A recent study reveals that 40% of fast-tracked cancer drugs approved by the FDA didn’t show clinical benefit in follow-up trials.
The FDA’s accelerated approvals program, initiated in response to urgent medical needs, has become a common pathway for cancer therapies. However, reliance on surrogate markers rather than direct clinical endpoints poses challenges in assessing true effectiveness. While expedited approvals offer hope for patients, the study underscores the importance of rigorous post-approval evaluations to ensure tangible benefits.

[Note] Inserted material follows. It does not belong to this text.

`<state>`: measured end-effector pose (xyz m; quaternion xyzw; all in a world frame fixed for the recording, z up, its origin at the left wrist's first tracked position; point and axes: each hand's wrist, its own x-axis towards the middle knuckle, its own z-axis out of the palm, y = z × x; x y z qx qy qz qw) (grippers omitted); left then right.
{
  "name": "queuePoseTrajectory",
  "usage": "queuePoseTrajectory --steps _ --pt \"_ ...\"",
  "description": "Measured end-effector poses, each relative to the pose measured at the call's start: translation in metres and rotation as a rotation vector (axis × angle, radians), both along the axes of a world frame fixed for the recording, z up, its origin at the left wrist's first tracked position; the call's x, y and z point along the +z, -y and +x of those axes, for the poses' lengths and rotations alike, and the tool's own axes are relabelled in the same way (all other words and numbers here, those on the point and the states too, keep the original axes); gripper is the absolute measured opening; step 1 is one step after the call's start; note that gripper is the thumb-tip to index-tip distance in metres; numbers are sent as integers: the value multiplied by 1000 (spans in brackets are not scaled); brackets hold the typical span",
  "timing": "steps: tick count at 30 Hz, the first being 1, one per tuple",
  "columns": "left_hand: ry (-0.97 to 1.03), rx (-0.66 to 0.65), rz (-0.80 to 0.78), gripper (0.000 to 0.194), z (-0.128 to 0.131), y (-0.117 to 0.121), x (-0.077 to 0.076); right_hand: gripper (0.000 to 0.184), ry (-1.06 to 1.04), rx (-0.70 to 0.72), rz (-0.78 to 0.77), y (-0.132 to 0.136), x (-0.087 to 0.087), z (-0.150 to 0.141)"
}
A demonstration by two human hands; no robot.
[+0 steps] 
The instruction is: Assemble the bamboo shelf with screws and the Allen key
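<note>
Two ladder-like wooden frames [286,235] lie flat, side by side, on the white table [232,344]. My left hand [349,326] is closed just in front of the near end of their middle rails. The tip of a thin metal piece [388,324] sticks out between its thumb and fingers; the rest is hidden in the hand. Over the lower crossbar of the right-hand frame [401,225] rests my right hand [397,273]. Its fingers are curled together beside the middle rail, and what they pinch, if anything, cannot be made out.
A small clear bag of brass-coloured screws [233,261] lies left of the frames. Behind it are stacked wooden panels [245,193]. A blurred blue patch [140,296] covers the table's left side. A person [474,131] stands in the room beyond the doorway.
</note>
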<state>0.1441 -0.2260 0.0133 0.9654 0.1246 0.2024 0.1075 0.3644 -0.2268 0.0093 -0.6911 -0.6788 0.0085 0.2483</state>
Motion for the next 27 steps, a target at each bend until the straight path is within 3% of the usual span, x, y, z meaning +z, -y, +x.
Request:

EXAMINING CLINICAL OUTCOMES: A CLOSER LOOK AT THE DATA
Analysis of FDA accelerated approvals for cancer drugs between 2013 and 2017 reveals concerning trends. Nearly 40% of these drugs failed to demonstrate extended patient survival or improved quality of life in subsequent trials. Moreover, delays in confirming efficacy prolong uncertainty for clinicians and patients alike, highlighting the need for streamlined processes and enhanced transparency.
“Although accelerated approval can be useful, some cancer drugs do not end up demonstrating benefit in extending patients’ lives or improving their quality of life,” epidemiologist Ian Liu and colleagues write in their published paper.
Between 2013 and 2023, 59 cancer drugs were given the provisional tick of approval through the FDA’s accelerated approvals pathway, spread across 129 indications or uses.
Among the 46 drug indications approved between 2013 and 2017, results of confirmatory trials were still outstanding for seven medicines by mid-2023. Meanwhile, 10 drugs had been withdrawn.
But 41 percent – or 19 of the 46 cancer drugs granted accelerated approval in that period – didn’t extend patients’ lives or improve their quality of life, the researchers found.
TOWARD REFORM: ADDRESSING SHORTCOMINGS AND IMPLEMENTING CHANGE
Recent legislative reforms aimed at bolstering the accelerated approval pathway signal a step in the right direction. Mandating pre-approval confirmatory trials and regular reporting of study progress offer potential solutions to existing challenges. While the impact of these reforms remains to be seen, they represent a vital effort to enhance the integrity and reliability of cancer drug evaluations.
NAVIGATING THE ROAD AHEAD
As the landscape of cancer drug approvals continues to evolve, it is essential to confront existing shortcomings and embrace meaningful reform. By prioritizing patient outcomes, fostering transparency, and maintaining rigorous evaluation standards, stakeholders can work together to ensure that accelerated approvals fulfill their promise of delivering effective treatments to those in need.
The study has been published in the Journal of the American Medical Association.